Exercise aim — Every line of the material is to be transcribed verbatim, with images omitted.
[Given information — start]
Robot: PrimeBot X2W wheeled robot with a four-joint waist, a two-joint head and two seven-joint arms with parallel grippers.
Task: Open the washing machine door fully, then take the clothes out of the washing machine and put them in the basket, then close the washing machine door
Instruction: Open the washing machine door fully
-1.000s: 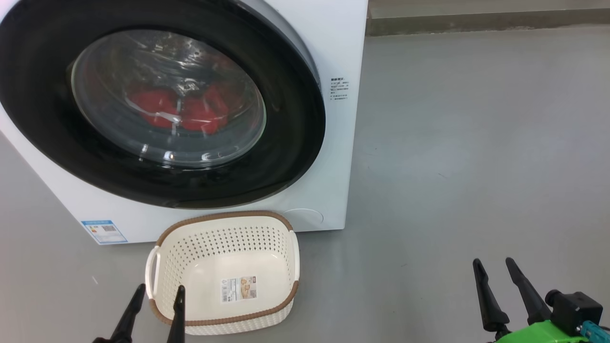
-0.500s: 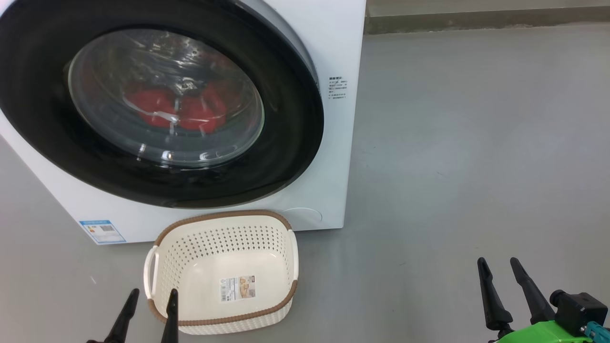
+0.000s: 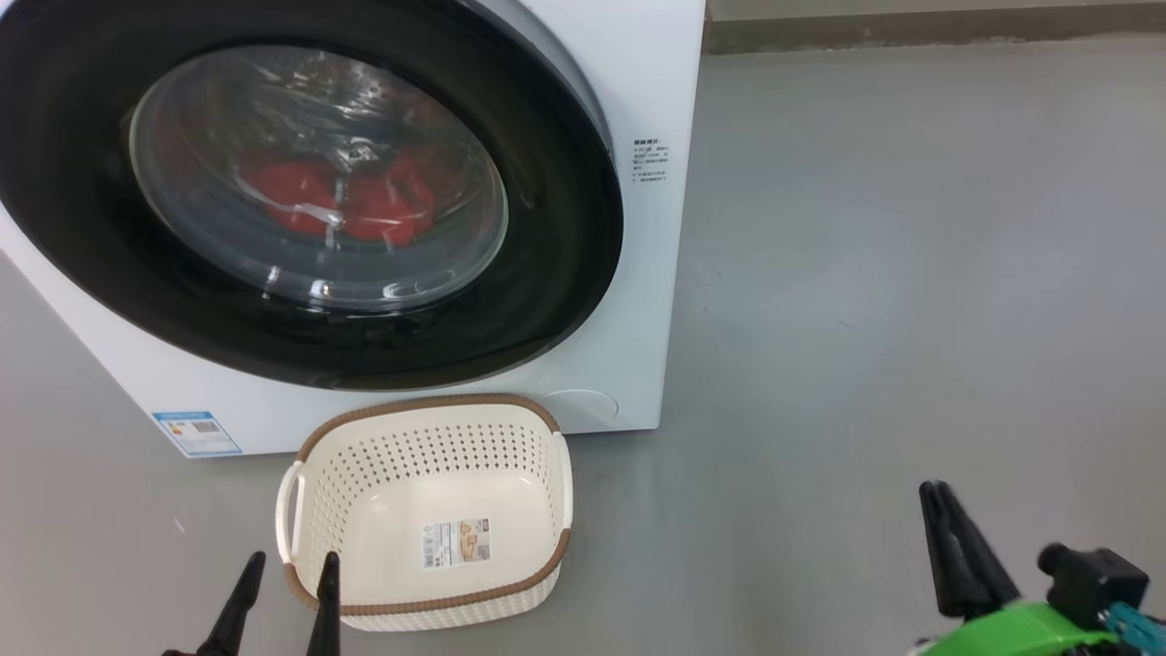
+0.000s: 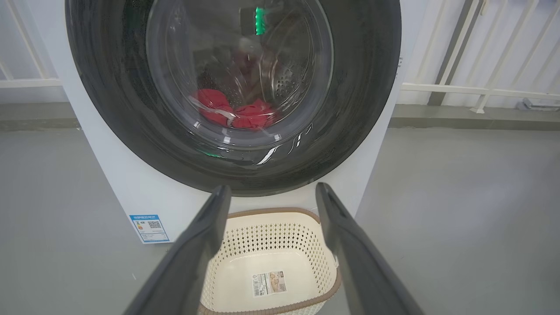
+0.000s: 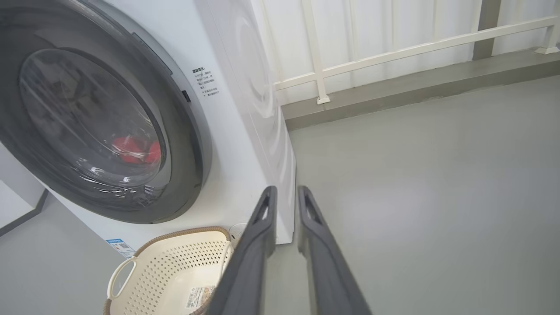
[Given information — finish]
Answer box —
Robot: PrimeBot X2W wheeled robot with a four-joint waist, a two-joint head and two seven-joint arms with parallel grippers.
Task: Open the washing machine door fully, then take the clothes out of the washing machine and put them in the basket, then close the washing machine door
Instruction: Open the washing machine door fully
-1.000s: 
-0.500s: 
+0.000s: 
+0.000s: 
+0.000s: 

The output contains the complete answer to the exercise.